As expected, the US Supreme Court overturned Roe v. Wade, which stood for half a century as a guarantee of women’s reproductive rights. About half or more states have already passed or are about to pass laws banning abortions, even for women who were victims of rape or incest, even for women whose life is in danger. The “right to life” so prized by anti-abortion activists does not include the life of the woman.

As was not quite so expected, the Supreme Court gutted the Miranda rights of people who are arrested. Police may fail to tell prisoners of their legal rights, including their right to remain silent.

The Trump Court is remaking and redefining the law in a radical way. There is nothing “conservative” about their willingness to toss out precedent. There is something very radical about the jackhammer they are using to change social and legal norms.

Women will die because of the Court’s decision to throw out Roe, which several of them pledged in public not to do. The old coat hanger routine and the unlicensed abortionists will return. Women who can afford to flee to a state where abortion is available will do so. Those who can self-medicate with Internet anti-abortion drugs will do so, although some states are trying to ban Internet abortion drugs (will they open every package to every woman of child-bearing age?).

The Court’s decision on New York’s gun law is terrifying. Be prepared to see armed men (and women, don’t forget Congresswoman Lauren Bobert) strolling through your neighborhood or shopping malls. If the six justices actually think that open carry is a fine idea, why won’t they permit it in their own courtroom?

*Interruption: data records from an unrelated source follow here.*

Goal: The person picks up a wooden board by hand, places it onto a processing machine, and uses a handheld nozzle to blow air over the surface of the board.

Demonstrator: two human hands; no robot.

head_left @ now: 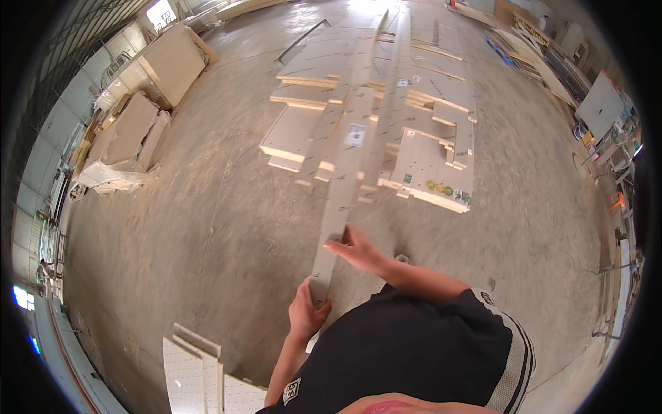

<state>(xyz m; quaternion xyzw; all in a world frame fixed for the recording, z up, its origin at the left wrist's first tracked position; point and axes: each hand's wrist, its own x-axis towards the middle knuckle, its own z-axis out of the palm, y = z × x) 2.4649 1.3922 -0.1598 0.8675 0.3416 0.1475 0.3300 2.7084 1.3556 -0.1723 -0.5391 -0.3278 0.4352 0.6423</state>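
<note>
A long, narrow grey board (pixel 338 200) with a white label on its face runs away from me, its near end by my body. My left hand (pixel 308 310) is closed round that near end. A little farther up, my right hand (pixel 355 248) grips the board's right edge, thumb across the top. The board's far part passes over stacks of grey panels, and I cannot tell whether it touches them.
Stacked panels with pale wood edges (pixel 434 165) lie on the concrete floor ahead. White boards (pixel 193 372) stand at the lower left. Wrapped panel stacks (pixel 127 138) sit at the far left. More sheets and a grey panel (pixel 601 103) line the right side.
</note>
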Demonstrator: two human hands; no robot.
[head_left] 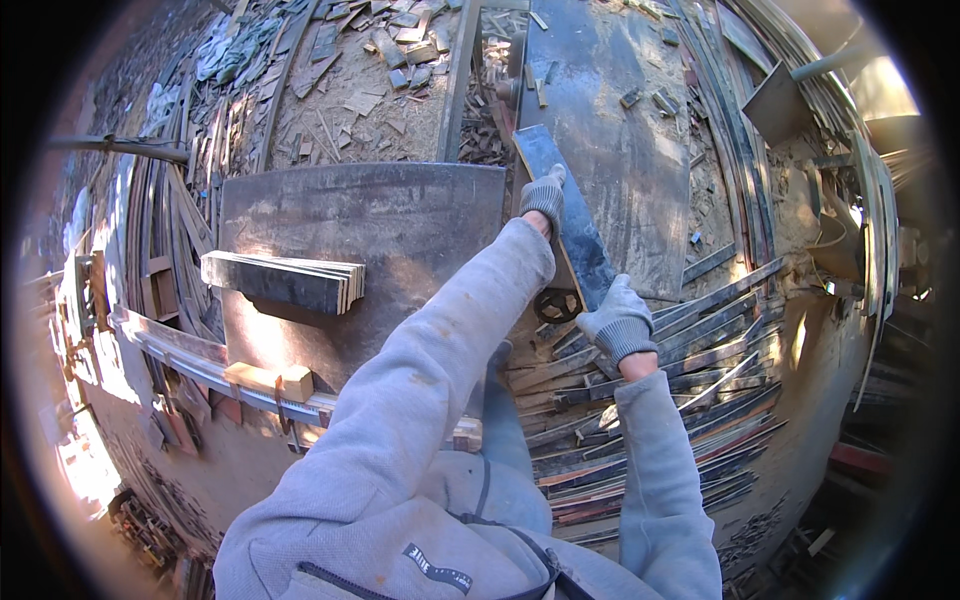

Make no mistake: the current majority on the Supreme Court is not conservative; it is radical, in its reckless disregard for precedent and the safety of citizens.

The Court is not libertarian; its decisions require millions of people to abide by their cramped view of the way things ought to be. The state must fund religious schools, no matter how bigoted and discriminatory they are, if the state funds any private schools. States and cities must not protect their public by enacting laws that prevent them from openly carrying a deadly weapon.

We can expect even more intrusive decisions, valuing property rights over human rights, corporate rights over workers’ rights.

We will be living with this narrow-minded, bossy, intrusive Court for many years. My generation has failed. I look to the enlightened young people, the product of America’s much-maligned public schools, to reverse course in the future and preserve this fragile experiment in democracy from the ideologues who seek to destroy it.

For an insightful assessment of how the Supreme Court’s decision on abortion will affect women in Texas, read this article in The Texas Monthly.

An excerpt:

An excerpt: As trigger laws go into effect around the country, Texans seeking surgical abortions will likely find themselves in either Kansas or New Mexico, the two nearest states where the procedure will remain legal—though both have a limited number of clinics, which is likely to make scheduling an appointment difficult. Kansas has four clinics, which currently serve 530,000 potential patients of reproductive age. Now the state’s clinics will be the nearest alternative for 7.7 million such patients, according to theGuttmacher Institute, a nonprofit group that researches reproductive health. New Mexico, which has seven clinics, will be the nearest option for 1.9 million potential patients, the vast majority of whom will be Texans.

What about abortion pills?

Medication abortions, which are nonsurgical and administered by taking a two-dose regimen of pills that terminate a pregnancy, are currently illegal in Texas after the seventh week of pregnancy; after HB 1280 goes into effect on July 24, medication abortions, which are currently the most common type of abortions in Texas, are included in the total ban on the procedure in the state.

As of last December, Texas law also forbids the shipment of pills that induce an abortion “by courier, delivery, or mail service.” It’s unclear how Texas officials plan to enforce this law, as many U.S. and international organizations offer the pills by mail, or whether those who seek care after a self-administered abortion could face criminal charges under HB 1280, depending on how the law is applied.

Legislators see the Supreme Court ruling as a green light to outlaw abortion and criminalize anyone who performs one. The penalties are as stiff as murder.